Ler a Lúcia Gomes escrever sobre a Raquel Varela é uma experiência antropológica interessante, mas é também um bom ensaio clínico. De uma assentada podemos perceber que o sectarismo, quando aliado à burocracia, tem consequências fisiológicas graves gerados pela obsessão fóbica. Ora vejamos.

A capacidade auditiva é desde logo a primeira faculdade afectada. Desagradada com a promessa de bolos e beijos, azedume que se compreende por razões meta-políticas, a paciente acusa a Raquel Varela de ter confundido a greve da Carris com a greve do Metro, quando fica evidente que a promessa gastronómico-beijoqueira era para uma greve que estava marcada para a semana seguinte, precisamente do Metro (entretanto desconvocada), não para uma que já tinha sido feita, a tal da Carris. Como é bom de ver, o paladar e o olfacto, pela alergia aos beijos, aos bolos e à inteligência dos sindicatos, nem diagnóstico merecem. Avancemos.

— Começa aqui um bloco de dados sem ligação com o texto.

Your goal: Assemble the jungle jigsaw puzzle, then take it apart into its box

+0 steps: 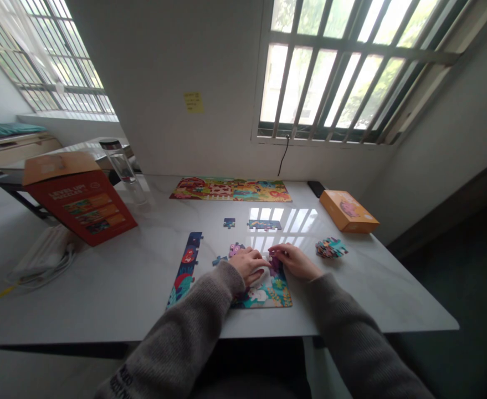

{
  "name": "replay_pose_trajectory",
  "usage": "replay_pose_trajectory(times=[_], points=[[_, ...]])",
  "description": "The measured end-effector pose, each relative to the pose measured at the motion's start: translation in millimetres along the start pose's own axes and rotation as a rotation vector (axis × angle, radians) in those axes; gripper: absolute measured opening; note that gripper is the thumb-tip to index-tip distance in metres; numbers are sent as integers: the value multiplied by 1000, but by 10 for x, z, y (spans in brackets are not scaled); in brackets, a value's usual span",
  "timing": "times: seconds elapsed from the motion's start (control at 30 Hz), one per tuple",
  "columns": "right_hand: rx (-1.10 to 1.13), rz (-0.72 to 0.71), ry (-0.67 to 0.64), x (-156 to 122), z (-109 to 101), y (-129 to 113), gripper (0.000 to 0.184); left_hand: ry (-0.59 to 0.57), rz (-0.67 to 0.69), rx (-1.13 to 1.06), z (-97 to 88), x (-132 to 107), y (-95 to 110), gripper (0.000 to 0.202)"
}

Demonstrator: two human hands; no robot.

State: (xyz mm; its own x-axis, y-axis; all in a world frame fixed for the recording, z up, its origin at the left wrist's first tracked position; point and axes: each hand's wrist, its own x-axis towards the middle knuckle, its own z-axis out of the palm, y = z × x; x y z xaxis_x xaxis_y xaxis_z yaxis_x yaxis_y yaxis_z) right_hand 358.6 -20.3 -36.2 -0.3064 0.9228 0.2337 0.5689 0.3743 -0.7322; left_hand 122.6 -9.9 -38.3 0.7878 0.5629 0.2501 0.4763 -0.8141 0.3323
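Observation:
In the head view, a partly assembled jigsaw puzzle [285,296] lies on the table near its front edge. Its left strip [188,255] of dark blue and red pieces stands up the side. My left hand [249,265] rests over the puzzle's middle, fingers apart, hiding some of it. At the puzzle's right side my right hand [297,261] has its fingertips closed on a dark purple puzzle piece [275,265]. A pink piece [236,250] and a blue piece [219,260] lie just beyond my left hand.
Farther back lie a single piece [229,223] and a joined strip [265,224]. A finished farm puzzle [210,189] lies by the wall. On the right are a heap of pieces [330,247], an orange box [348,211] and a phone [316,189]. A red box [81,202] and glass bottle [121,163] stand left.

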Motion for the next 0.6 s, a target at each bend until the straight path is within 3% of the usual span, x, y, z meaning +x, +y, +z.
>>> replay_pose_trajectory(times=[0.17, 0.37, 0.6], points=[[-183, -44, -17, 13, 13, 25, 26, -92, 1, 53, -33, -39, 91, 36], [-331, -43, 0, -8, 63, 16, 23, -111, -12, 69, -32, -56, 130, 33], [-351, -68, 33, -109, 59, -24, 26, -126, 20, 79, -32, -66, 157, 32]])
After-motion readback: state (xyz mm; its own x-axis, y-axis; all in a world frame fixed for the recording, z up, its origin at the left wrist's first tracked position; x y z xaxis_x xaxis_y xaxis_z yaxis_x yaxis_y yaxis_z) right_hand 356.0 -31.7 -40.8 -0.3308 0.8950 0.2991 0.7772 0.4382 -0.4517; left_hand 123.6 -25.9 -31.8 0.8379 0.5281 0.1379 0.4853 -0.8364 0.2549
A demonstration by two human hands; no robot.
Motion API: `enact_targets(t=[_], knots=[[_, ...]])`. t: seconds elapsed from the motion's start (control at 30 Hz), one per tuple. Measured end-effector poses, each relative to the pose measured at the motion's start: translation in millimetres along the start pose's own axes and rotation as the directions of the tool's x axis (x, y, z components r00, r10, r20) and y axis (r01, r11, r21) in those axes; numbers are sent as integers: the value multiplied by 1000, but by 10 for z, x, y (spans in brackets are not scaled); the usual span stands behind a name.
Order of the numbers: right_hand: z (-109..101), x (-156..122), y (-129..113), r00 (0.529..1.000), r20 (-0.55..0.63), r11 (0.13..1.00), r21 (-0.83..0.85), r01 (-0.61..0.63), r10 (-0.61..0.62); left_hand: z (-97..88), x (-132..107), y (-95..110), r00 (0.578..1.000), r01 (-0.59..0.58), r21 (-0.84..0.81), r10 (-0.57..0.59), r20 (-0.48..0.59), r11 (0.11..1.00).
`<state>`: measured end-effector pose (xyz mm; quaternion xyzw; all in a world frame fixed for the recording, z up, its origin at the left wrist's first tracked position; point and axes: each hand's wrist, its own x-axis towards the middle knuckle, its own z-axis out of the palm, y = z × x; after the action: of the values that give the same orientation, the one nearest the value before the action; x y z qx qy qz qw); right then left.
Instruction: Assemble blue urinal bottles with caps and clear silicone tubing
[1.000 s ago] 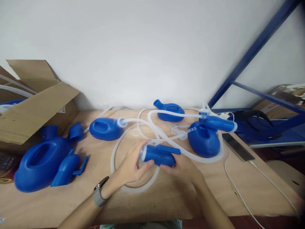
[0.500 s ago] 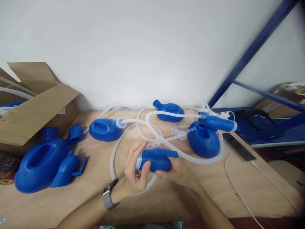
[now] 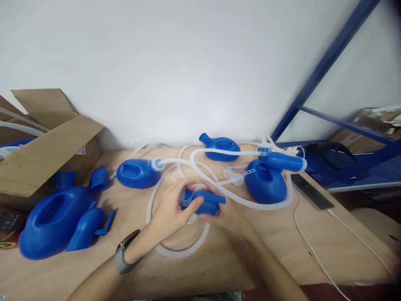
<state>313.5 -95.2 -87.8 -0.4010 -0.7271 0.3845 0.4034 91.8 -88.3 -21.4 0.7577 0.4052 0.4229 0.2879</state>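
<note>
Low over the table's middle, both hands hold a blue plastic urinal funnel [image 3: 206,204] that has a flat handle on top and a pale rim at its left end. My left hand [image 3: 171,211] wraps that left end, its thumb lying across the near side. Around the right end closes my right hand [image 3: 230,217], its fingers partly hidden behind the part. Beneath and around the hands loops a translucent hose [image 3: 178,253]. It leads among other coils toward a blue urinal bottle [image 3: 138,173] with a clear cap. A pale round piece shows partly under my left hand.
At left are an open cardboard box [image 3: 53,154], a large blue bottle [image 3: 56,221], a second funnel [image 3: 89,225] and a small blue piece [image 3: 99,178]. Farther back sits another bottle [image 3: 222,149]. At right, a bottle [image 3: 266,184], a phone [image 3: 311,192] and its cable [image 3: 308,251].
The funnel has moved slightly up and left in view. My left hand now covers more of its left end, and more of the hose loop shows in front. The view has shifted a little.
</note>
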Motion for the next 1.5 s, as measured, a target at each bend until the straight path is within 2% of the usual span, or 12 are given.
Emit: enact_targets(t=[0.07,0.17,0.3,0.43,0.5,0.67,0.8,0.97,1.13,1.23,1.33,1.5], knots=[[26,18,-35,1000,-26,1000,1,-1,1,8,7,9,999,23,-2,-23,-22,1000],[63,3,16,1000,-7,997,75,-12,12,39,-11,-19,999,24,-190,-30,-27,982],[72,-37,116,998,-21,993,110,-52,55,97,-48,-90,984,160,-362,-176,-10,918],[118,-44,134,997,-47,996,75,-55,59,176,-54,-107,945,218,-450,-302,-124,866],[161,-41,130,995,-90,998,56,-33,38,202,-34,-91,934,213,-443,-314,-168,871],[181,-42,123,993,-117,994,111,-22,35,191,20,-55,972,87,-196,-126,-196,977],[71,-18,21,965,-263,974,212,76,-18,172,4,-18,963,-19,-38,8,-270,999],[-34,29,-394,986,-167,999,-26,-31,26,217,-4,54,968,-89,-1,86,-235,996],[8,83,-632,987,-160,988,-154,-12,-13,248,24,43,973,-94,-54,80,-218,994],[35,104,-590,978,-209,994,-96,-42,21,244,25,23,980,-99,-76,84,-182,992],[45,130,-561,972,-228,997,50,-53,63,237,19,19,980,-130,-82,115,-165,988],[20,178,-634,969,-204,969,229,-89,138,192,34,10,976,-207,-75,201,-89,975]])
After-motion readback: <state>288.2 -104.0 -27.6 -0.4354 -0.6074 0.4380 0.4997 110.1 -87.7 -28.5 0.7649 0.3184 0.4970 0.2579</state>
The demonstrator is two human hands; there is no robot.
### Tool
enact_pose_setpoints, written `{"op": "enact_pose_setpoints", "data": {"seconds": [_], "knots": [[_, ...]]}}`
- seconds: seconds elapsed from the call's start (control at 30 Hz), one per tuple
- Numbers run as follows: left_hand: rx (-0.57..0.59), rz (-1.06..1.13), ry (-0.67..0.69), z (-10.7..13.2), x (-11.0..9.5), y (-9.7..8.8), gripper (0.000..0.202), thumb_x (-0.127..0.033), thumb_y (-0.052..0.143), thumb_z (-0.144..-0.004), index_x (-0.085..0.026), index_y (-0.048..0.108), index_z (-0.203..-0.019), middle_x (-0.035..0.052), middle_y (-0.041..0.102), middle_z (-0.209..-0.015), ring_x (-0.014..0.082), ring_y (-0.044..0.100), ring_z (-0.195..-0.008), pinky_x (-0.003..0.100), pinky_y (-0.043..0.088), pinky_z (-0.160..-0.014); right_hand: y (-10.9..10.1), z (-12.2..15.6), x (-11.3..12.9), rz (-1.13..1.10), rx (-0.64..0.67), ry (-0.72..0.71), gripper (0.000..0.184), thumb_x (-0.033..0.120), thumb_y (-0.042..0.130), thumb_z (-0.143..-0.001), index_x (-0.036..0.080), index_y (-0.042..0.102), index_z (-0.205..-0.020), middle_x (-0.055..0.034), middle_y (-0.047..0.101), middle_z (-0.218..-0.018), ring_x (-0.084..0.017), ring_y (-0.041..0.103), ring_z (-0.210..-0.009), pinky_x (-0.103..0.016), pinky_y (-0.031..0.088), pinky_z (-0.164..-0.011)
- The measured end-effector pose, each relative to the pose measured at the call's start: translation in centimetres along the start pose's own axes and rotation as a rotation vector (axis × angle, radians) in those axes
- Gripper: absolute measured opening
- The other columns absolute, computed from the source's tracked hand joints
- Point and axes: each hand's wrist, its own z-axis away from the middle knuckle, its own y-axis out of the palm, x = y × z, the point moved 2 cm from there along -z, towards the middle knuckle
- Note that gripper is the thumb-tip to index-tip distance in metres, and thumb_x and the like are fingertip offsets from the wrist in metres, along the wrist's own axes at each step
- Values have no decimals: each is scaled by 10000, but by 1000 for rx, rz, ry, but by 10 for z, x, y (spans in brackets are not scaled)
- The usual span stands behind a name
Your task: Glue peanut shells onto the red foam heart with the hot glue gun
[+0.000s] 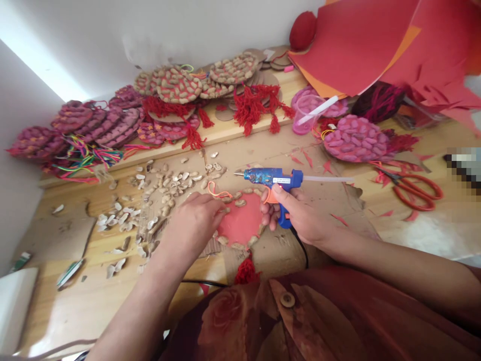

O quadro clínico assume proporções mais graves se prosseguirmos no texto e, a par da audição, a visão é desde logo o segundo sentido ferido. A paciente foi incapaz de ver que na única passagem em que acerta, aquela onde procurou responder à Manuela Moura Guedes e às suas numerosas calúnias aos trabalhadores, acabou a usar dos mesmos argumentos que a Raquel Varela, permitindo que por momentos, mesmo contra a sua vontade, acabasse a fazer unidade com quem tanto desdenha.

A juntar à audição e à visão, manifestamente a precisar de convalesça, o tacto também ficou algures no caminho. A apalpação, fundamental em política, teria sido importante para que a Alcoviteira percebesse que o movimento Não Ceda Um Metro, apoiado pela Fectrans, e a Comissão de trabalhadores do Metro, saudaram a intervenção da Raquel sem medir palavras: “A CT agradece a todos os que denunciam e esclarecem! Obrigada Raquel Varela, pela excelente intervenção.” Insuspeitos de o fazerem para provocar a paciente ou de o fazerem para a partir daí mexerem nas peças do tabuleiro partidário, a personagem não teve sensibilidade nos dedos para sentir a textura da pele que cobre a actividade sindical dos tempos que correm.

Sem entender muito bem a vigilância da personagem à barca que tanto abjura, a honestidade de se criticar um vídeo sem sequer o publicar diz muito sobre o estado da peça, também no que à moral diz respeito, mas ao contrário desta parábola o problema é sobretudo político, que me leva a concluir que até o PCP merece mais e melhor do que a Lúcia Gomes, tal como a Barca fica melhor sem nenhuma Alcoviteira.